(PROBLEM REQUIREMENTS)
Beginning with the top line of the listing below, give again every line up to and including the line with "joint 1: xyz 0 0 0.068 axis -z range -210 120"; pictures do not belong in the copy.

(RECORDED DATA)
◆ ◆ ◆ ◆ ◆ ◆ ◆
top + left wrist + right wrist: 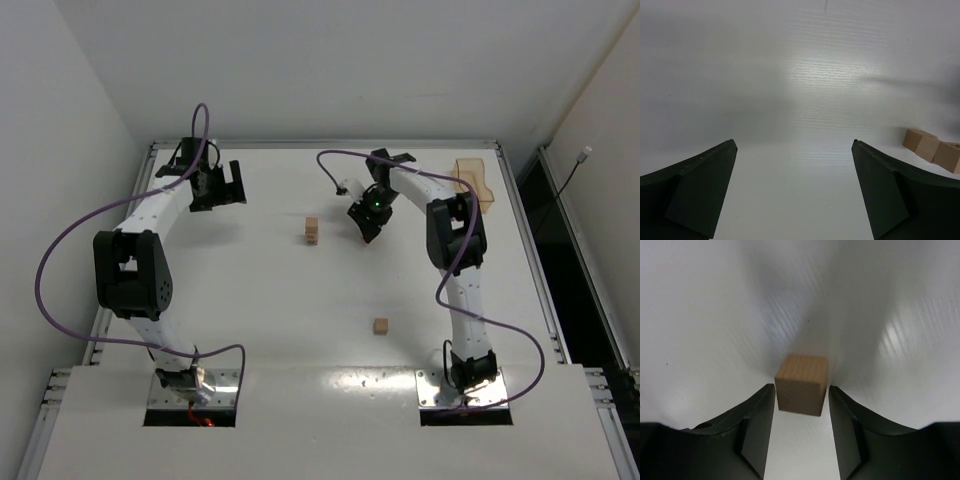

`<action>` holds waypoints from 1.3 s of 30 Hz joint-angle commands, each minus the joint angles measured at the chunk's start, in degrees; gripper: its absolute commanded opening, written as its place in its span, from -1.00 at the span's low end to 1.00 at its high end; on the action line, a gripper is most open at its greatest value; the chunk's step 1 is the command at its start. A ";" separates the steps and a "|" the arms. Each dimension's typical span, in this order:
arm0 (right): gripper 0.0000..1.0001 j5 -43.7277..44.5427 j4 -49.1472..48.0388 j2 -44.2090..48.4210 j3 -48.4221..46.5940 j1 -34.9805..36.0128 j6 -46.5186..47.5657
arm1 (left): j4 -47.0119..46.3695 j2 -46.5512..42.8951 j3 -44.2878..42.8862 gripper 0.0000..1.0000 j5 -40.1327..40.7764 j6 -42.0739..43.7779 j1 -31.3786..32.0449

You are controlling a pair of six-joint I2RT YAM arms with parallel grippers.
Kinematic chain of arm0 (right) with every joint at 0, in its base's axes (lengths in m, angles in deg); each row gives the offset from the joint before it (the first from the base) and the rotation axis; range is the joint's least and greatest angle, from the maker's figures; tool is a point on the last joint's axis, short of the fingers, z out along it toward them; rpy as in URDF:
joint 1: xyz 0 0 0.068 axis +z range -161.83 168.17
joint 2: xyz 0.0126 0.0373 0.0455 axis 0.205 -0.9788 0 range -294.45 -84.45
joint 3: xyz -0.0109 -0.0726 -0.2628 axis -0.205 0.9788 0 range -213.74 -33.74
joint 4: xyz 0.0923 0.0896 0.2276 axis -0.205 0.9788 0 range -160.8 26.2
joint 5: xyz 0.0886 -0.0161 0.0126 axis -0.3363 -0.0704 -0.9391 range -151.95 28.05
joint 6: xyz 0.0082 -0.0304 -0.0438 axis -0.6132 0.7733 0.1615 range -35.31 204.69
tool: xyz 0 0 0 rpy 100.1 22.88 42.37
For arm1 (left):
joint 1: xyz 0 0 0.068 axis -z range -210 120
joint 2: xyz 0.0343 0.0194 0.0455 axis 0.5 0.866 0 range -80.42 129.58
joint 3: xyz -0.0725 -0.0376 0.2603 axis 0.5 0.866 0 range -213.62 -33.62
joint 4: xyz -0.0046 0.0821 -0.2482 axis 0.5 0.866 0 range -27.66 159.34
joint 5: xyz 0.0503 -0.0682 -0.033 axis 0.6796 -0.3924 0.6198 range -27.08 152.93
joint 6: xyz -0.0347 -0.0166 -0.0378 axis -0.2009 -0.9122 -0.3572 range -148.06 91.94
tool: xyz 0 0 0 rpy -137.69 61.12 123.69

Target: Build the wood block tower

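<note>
The R arm reaches out over the table (250,300). Its right gripper (801,396) is set narrow, w/ both fingers pressed against the sides of one wood block (802,382). Can't tell if that block is lifted or resting on the surface. Near it, to the left, the tower (312,231) stands upright, approx. two cubes high, not touching the gripper. A loose block (380,326) lies nearer the bases, well apart from the tower. The left gripper (222,187) hangs at far left w/ fingers spread wide, nothing btwn them. An orange tray (476,183) sits in the far-right corner.
</note>
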 commanded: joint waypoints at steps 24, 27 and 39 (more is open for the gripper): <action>-0.11 -3.47 -20.40 15.95 17.76 -0.93 -6.41 | -1.16 0.92 -1.98 1.00 1.00 0.68 -0.47; -0.11 -3.47 -20.40 15.95 17.76 -0.93 -7.02 | -1.16 1.44 -1.98 1.00 1.00 0.68 -0.47; -0.14 -2.42 -22.15 15.95 20.56 -0.40 -7.02 | -1.16 1.44 -1.98 1.00 1.00 0.68 -0.47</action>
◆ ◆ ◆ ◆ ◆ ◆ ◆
(TASK SOLUTION)
top + left wrist + right wrist: 

`<action>` holds waypoints from 1.3 s of 30 Hz joint-angle commands, each minus the joint angles measured at the chunk's start, in degrees; gripper: its absolute commanded opening, written as its place in its span, from -1.00 at the span's low end to 1.00 at its high end; on the action line, a gripper is most open at its greatest value; the chunk's step 1 is the command at its start. A ";" separates the steps and a "|" the arms. Each dimension's typical span, in this order:
arm0 (right): gripper 0.0000..1.0001 j5 -43.7277..44.5427 j4 -49.1472..48.0388 j2 -44.2090..48.4210 j3 -48.4221..46.5940 j1 -34.9805..36.0128 j6 -46.5186..47.5657
arm1 (left): j4 -47.0119..46.3695 j2 -46.5512..42.8951 j3 -44.2878..42.8862 gripper 0.0000..1.0000 j5 -40.1327..40.7764 j6 -42.0739..43.7779 j1 -31.3786..32.0449

You are controlling a pair of six-joint I2RT YAM arms with parallel grippers.
Kinematic chain of arm0 (right) with every joint at 0, in its base's axes (lengths in m, angles in deg); each row gives the offset from the joint before it (the first from the base) and the rotation axis; range is the joint's least and greatest angle, from the maker's figures; tool is a point on the last joint's axis, short of the fingers, z out along it toward them; rpy as in URDF:
joint 1: xyz 0 0 0.068 axis +z range -161.83 168.17
joint 2: xyz 0.0126 0.0373 0.0455 axis 0.205 -0.9788 0 range -294.45 -84.45
joint 3: xyz -0.0109 -0.0726 -0.2628 axis -0.205 0.9788 0 range -213.74 -33.74
joint 4: xyz 0.0923 0.0896 0.2276 axis -0.205 0.9788 0 range -160.8 26.2
joint 5: xyz 0.0886 -0.0161 0.0126 axis -0.3363 -0.0704 -0.9391 range -151.95 28.05
joint 6: xyz 0.0082 -0.0304 -0.0438 axis -0.6132 0.7733 0.1615 range -35.31 204.69
tool: xyz 0 0 0 rpy 100.1 22.88 42.37
For arm1 (left):
joint 1: xyz 0 0 0.068 axis -z range -210 120

There is no more to the exercise.